What you should do: Of the records that follow, copy only the lines from the line containing "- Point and" to the line containing "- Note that", both included, exactly as written.

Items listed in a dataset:
--------
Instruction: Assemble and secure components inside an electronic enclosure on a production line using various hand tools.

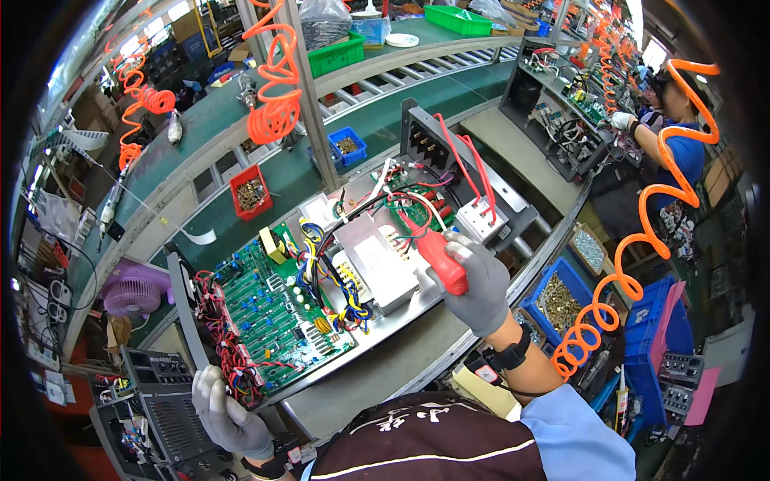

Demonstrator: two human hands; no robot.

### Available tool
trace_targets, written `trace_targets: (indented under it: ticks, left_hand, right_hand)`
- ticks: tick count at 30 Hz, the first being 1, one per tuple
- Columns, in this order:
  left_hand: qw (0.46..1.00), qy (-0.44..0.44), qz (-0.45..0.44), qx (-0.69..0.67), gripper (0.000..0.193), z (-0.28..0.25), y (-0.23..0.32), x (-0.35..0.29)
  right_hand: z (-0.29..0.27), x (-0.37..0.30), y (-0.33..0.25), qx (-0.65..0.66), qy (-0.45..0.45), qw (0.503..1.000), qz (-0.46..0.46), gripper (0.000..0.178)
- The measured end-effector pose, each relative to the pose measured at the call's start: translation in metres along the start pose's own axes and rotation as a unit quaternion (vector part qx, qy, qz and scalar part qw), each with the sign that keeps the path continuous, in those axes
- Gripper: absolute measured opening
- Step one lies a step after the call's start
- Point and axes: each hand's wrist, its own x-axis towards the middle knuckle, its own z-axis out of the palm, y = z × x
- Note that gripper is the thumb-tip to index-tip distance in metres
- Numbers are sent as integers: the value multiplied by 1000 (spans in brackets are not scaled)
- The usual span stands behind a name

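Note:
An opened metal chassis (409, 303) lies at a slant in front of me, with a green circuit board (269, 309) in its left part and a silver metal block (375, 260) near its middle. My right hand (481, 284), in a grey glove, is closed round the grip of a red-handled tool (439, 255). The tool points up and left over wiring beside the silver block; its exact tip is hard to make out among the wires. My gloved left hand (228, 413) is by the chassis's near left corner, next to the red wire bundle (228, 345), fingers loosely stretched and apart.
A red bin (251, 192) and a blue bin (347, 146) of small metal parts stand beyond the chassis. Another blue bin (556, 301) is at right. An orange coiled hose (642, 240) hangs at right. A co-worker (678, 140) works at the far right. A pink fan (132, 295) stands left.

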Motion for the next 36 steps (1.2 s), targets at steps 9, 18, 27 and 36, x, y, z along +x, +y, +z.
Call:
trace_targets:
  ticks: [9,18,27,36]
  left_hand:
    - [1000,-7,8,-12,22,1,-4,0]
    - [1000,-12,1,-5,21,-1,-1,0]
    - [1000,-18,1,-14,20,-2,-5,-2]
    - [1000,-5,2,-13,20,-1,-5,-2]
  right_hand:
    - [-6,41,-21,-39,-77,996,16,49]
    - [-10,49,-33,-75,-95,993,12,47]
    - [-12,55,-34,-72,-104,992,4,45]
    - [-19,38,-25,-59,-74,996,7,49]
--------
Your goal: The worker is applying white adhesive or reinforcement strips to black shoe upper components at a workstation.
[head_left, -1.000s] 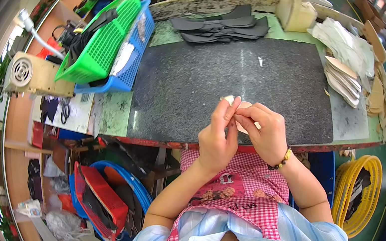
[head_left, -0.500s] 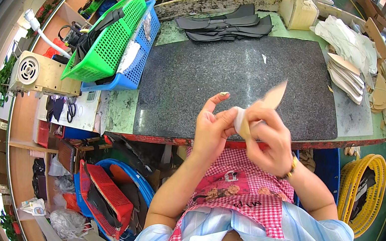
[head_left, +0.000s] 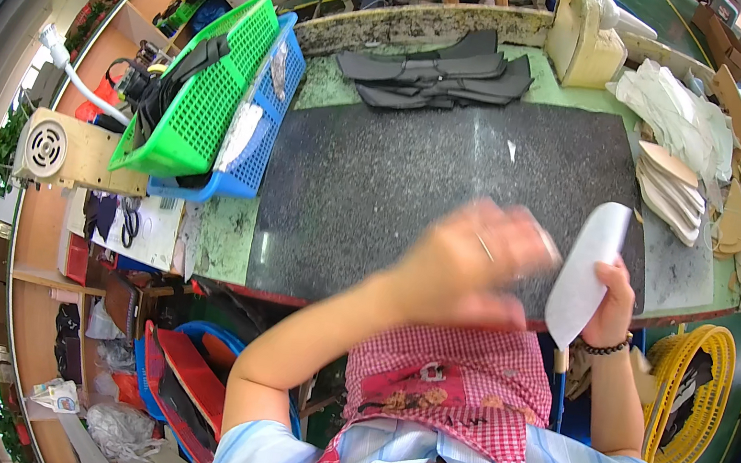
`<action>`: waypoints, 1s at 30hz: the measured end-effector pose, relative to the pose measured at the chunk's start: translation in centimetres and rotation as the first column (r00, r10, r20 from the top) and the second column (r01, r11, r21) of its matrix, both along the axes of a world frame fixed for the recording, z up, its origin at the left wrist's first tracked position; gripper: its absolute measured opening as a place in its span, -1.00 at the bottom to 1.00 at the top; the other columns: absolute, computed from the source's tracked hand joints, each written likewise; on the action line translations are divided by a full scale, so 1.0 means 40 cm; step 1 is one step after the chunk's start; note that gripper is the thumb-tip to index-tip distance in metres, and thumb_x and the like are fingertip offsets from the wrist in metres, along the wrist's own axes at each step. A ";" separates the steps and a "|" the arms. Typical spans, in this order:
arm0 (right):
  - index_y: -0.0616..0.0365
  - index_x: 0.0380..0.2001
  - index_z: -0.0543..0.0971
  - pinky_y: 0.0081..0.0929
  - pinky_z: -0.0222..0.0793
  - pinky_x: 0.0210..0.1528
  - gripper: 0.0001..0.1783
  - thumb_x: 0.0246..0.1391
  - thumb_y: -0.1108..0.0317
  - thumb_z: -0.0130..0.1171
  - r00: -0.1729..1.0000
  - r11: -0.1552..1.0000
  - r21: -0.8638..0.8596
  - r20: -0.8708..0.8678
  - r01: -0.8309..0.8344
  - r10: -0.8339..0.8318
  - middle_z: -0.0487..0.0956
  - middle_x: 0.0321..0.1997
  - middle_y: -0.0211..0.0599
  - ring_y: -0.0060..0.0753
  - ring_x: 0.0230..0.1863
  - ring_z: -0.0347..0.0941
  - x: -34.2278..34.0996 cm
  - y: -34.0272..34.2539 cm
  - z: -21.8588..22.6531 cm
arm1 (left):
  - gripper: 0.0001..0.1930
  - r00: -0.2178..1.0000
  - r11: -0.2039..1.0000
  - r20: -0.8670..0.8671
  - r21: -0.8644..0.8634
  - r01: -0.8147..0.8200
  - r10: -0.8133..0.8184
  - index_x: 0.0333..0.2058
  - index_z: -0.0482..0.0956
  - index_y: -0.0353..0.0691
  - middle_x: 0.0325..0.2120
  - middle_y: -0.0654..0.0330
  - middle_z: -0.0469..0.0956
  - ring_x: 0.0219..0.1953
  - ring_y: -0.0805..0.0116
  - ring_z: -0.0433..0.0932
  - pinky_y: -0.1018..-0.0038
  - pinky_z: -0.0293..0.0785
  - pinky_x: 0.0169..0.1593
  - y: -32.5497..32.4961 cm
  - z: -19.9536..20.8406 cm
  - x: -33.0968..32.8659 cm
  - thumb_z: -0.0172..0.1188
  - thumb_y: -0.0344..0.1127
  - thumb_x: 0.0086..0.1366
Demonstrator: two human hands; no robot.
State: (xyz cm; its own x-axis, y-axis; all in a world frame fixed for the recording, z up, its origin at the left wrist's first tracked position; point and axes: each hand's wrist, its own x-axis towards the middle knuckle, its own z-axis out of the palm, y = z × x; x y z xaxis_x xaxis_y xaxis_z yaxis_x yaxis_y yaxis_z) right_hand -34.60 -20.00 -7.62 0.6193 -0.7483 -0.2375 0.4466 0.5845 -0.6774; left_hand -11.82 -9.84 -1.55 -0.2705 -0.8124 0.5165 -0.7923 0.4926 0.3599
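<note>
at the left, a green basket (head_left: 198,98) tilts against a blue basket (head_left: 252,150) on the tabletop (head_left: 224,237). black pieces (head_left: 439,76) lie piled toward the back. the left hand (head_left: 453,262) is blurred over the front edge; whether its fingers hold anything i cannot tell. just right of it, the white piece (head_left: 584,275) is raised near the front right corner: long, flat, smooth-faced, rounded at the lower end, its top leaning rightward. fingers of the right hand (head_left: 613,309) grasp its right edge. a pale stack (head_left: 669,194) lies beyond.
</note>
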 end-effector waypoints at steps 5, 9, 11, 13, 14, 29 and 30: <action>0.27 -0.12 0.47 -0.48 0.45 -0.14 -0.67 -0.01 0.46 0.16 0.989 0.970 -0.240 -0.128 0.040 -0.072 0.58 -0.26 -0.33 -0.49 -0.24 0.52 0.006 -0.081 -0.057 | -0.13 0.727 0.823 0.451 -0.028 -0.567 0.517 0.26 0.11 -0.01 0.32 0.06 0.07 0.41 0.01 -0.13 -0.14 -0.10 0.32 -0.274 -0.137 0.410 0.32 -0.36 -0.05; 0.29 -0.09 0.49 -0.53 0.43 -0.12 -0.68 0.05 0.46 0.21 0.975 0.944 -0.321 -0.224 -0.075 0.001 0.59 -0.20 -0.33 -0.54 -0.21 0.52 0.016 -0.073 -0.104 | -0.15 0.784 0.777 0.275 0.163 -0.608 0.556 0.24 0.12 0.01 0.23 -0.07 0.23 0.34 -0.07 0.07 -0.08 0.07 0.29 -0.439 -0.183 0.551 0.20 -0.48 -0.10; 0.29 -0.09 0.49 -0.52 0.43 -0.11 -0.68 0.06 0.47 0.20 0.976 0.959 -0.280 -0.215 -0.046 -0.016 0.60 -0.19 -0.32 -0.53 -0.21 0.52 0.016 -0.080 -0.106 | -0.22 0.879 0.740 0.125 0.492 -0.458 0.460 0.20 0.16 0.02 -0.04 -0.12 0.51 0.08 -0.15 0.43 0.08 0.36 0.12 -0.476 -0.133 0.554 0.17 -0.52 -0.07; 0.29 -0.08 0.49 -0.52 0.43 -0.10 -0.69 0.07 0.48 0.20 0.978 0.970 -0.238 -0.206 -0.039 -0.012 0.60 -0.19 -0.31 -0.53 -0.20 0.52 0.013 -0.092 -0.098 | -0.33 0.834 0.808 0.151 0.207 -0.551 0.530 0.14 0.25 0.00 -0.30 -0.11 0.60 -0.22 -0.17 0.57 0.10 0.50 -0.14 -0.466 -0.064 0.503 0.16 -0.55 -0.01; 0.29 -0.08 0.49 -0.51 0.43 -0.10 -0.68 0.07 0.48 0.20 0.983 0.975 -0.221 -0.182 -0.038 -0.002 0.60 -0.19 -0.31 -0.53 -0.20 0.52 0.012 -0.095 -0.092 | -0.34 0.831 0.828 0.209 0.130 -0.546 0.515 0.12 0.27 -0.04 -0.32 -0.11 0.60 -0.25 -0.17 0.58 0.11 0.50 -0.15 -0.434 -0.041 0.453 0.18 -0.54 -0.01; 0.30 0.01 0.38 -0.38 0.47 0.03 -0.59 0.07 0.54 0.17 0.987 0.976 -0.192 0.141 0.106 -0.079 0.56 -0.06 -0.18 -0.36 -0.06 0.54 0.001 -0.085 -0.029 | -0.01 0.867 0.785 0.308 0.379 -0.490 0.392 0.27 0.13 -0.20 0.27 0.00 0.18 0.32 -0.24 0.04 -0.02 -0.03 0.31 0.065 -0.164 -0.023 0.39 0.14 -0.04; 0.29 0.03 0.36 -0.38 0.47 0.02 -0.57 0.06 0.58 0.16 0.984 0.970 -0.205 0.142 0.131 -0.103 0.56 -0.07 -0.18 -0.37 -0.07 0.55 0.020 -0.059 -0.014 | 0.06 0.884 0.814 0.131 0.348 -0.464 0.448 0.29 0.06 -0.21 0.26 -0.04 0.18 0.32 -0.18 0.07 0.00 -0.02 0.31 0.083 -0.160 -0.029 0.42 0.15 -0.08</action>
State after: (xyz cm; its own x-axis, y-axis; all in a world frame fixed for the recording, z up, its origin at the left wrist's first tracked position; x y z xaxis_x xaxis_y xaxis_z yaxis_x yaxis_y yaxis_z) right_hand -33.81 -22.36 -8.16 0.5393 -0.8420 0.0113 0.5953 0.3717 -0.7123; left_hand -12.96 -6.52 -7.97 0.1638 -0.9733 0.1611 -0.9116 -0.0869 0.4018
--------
Output of the task:
- Point and axes: each hand's wrist, its own x-axis towards the middle knuckle, its own z-axis out of the palm, y = z × x
- Note that gripper is the thumb-tip to index-tip distance in metres

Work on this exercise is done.